Dokter Alfaatir menyebut bahwa microsleep paling sering dipicu oleh kurang tidur atau kualitas tidur yang buruk.

Meski seseorang merasa telah tidur selama enam jam lebih, jika tidurnya terputus-putus atau diselingi gangguan napas seperti ngorok berat (sleep apnea), maka otak tidak mendapatkan oksigen dan istirahat yang cukup.

Akibatnya, otak “mematikan” sebagian fungsinya secara refleks—menyerupai tombol darurat.

“Microsleep itu seperti ‘reboot’ instan yang dilakukan otak ketika tubuh dipaksa terus bekerja,” katanya.

“Sebagian otak tertidur, sebagian lagi masih terjaga. Karena itu kadang cuma beberapa detik, lalu sadar lagi.”

Risiko yang Tak Sepele

Bahaya microsleep tak bisa diremehkan. Sebuah studi di Nature and Science of Sleep (2012) menunjukkan bahwa microsleep meningkatkan risiko kecelakaan lalu lintas hingga tujuh kali lipat, terutama pada pengemudi yang mengalami gangguan tidur atau bekerja shift malam.

Bahkan dalam bidang medis, sejumlah kesalahan prosedur terjadi akibat tenaga kesehatan mengalami episode microsleep saat jaga malam.

Data dari American Academy of Sleep Medicine (2020) juga mengungkap bahwa sekitar 20 persen kecelakaan lalu lintas fatal di Amerika Serikat berhubungan dengan kantuk berat dan kemungkinan microsleep.



Dokter Spesialis Saraf dr Raissa Alfaathir Heri SpN. (dok unhas.tv)


Di Indonesia, data sejenis memang belum tersedia secara sistematis. Namun laporan dari Korlantas Polri menyebut kelelahan pengemudi sebagai salah satu penyebab utama kecelakaan lalu lintas. Pada konteks ini, microsleep adalah pelaku senyap yang sering tak dikenali.

Menurut dr. Faathir, penyebab paling umum dari microsleep adalah insomnia—kesulitan tidur di malam hari. Faktor lain yang memperburuk kualitas tidur adalah konsumsi kafein larut malam, olahraga berat sebelum tidur, serta makan terlalu larut malam.

Semua kebiasaan itu mengganggu ritme sirkadian, jam biologis tubuh yang mengatur kapan kita harus tidur dan bangun.

“Tidur yang baik itu tidak hanya cukup durasinya, tapi juga utuh dan tidak terpecah-pecah,” kata dia.

Durasi ideal bagi orang dewasa, lanjut Raisa, adalah 6 hingga 9 jam per malam, dengan tidur yang berkesinambungan, tidak terbangun berkali-kali, dan tanpa gangguan pernapasan.

Perlu Pemeriksaan Klinis

Jika perubahan gaya hidup tak membantu, Raisa menyarankan untuk berkonsultasi ke ahli saraf atau dokter tidur. Dalam beberapa kasus, pasien membutuhkan terapi tambahan atau bahkan pengobatan ringan agar tubuh bisa memasuki fase tidur dalam dan memperbaiki siklus istirahatnya.

“Jangan anggap remeh kalau siang-siang sering tiba-tiba blank atau merasa kepala berat padahal sudah tidur,” ujarnya.
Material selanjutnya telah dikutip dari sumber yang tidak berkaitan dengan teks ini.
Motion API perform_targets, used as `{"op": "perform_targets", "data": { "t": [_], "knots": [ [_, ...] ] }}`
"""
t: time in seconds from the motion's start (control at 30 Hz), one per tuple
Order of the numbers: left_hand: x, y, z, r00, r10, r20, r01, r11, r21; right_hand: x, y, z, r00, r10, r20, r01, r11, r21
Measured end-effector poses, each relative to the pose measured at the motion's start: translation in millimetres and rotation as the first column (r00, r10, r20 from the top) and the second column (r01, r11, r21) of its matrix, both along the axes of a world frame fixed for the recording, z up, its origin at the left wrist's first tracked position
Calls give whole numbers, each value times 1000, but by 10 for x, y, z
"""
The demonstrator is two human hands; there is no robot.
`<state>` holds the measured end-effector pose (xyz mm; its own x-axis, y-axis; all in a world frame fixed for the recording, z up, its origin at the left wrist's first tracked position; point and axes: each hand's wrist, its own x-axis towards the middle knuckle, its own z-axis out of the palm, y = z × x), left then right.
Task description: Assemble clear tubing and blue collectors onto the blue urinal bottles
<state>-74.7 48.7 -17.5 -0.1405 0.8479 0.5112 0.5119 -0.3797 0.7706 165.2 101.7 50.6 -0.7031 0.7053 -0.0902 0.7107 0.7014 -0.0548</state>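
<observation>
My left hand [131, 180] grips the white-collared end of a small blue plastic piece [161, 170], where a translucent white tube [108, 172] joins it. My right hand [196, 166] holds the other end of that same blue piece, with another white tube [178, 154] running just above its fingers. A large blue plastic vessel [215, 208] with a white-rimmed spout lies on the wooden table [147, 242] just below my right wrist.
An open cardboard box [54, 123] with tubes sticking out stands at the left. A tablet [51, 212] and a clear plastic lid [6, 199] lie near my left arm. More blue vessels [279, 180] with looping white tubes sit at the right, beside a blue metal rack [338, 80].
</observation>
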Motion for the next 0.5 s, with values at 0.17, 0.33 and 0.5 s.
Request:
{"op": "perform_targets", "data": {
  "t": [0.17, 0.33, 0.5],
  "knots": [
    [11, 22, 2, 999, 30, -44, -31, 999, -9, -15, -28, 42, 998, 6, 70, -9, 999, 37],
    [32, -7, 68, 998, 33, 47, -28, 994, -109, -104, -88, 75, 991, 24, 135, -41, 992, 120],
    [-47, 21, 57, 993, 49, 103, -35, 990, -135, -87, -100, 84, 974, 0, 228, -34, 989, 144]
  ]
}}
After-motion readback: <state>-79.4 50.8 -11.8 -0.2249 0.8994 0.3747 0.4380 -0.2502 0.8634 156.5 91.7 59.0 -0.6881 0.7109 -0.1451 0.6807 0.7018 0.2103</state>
Studi dari Journal of Clinical Sleep Medicine (2018) mendukung pendekatan ini. Penelitian tersebut menunjukkan bahwa terapi kognitif-perilaku untuk insomnia efektif meningkatkan kualitas tidur dan menurunkan frekuensi episode microsleep pada pasien dengan gangguan tidur menahun.
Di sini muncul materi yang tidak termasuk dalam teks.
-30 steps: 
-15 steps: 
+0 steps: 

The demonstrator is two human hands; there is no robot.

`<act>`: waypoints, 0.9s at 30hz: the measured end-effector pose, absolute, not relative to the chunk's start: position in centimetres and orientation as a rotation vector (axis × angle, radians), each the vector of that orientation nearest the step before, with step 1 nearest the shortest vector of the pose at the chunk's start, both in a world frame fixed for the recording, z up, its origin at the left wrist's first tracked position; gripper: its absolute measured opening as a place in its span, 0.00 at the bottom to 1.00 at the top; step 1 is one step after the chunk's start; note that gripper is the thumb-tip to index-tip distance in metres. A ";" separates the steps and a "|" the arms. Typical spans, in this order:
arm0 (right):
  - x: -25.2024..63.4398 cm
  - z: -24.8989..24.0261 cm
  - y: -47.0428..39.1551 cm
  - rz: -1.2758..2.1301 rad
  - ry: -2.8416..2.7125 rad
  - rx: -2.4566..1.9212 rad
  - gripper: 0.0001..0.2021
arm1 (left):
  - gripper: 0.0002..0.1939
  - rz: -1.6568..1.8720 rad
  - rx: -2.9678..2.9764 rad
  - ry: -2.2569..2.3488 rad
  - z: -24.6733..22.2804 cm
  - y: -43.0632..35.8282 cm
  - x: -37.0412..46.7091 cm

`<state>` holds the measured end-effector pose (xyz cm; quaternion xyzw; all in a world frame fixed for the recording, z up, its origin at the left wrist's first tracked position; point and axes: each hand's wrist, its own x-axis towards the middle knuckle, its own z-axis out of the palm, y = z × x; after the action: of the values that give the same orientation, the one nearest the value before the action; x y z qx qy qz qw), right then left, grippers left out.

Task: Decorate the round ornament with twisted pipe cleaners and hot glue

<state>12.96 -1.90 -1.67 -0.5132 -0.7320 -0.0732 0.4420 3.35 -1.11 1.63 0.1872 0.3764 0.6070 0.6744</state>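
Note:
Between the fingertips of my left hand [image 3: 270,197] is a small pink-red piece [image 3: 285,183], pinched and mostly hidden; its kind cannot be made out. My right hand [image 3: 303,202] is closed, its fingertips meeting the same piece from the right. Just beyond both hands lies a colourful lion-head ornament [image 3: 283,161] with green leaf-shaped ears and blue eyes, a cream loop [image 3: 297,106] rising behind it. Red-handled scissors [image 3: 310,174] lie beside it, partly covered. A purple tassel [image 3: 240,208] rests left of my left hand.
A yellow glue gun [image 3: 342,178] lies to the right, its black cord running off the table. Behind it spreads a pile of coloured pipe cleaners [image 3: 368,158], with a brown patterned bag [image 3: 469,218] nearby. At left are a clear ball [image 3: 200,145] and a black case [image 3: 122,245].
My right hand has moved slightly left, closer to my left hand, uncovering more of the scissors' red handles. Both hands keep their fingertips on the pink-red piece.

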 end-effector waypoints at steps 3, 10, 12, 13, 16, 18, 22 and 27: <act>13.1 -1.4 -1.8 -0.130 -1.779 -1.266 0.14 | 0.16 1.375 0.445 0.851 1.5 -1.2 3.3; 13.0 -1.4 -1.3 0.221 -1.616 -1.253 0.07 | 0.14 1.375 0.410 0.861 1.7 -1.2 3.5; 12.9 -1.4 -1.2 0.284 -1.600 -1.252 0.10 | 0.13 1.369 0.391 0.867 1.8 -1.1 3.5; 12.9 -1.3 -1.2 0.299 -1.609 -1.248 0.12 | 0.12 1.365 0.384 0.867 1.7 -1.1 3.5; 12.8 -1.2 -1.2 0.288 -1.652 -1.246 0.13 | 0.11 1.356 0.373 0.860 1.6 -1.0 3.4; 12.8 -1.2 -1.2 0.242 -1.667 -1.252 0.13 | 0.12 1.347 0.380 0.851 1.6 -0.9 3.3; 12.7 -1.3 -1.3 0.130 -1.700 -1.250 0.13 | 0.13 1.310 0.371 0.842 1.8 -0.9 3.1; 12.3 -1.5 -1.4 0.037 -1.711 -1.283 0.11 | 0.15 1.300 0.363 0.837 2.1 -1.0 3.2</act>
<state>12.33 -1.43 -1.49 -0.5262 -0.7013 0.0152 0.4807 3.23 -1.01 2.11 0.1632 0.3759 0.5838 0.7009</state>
Microsleep memang hanya sekejap. Tapi dampaknya bisa fatal. Mobil menabrak, tangan tergelincir saat mengoperasikan mesin, atau bahkan tubuh terjatuh dari tempat tinggi. Sekejap yang bisa membawa sesal seumur hidup.

“Tubuh kita itu punya alarm. Tapi sering kita abaikan,” kata dokter Faathir. “Microsleep adalah alarm keras dari tubuh bahwa kita sudah terlalu memaksa.”

Sebelum tubuh menyerah, tak ada salahnya mengalah sejenak. Tidur yang berkualitas bukanlah kemewahan, tapi kebutuhan dasar. Jika tidak, maka satu detik saja bisa jadi harga yang terlalu mahal.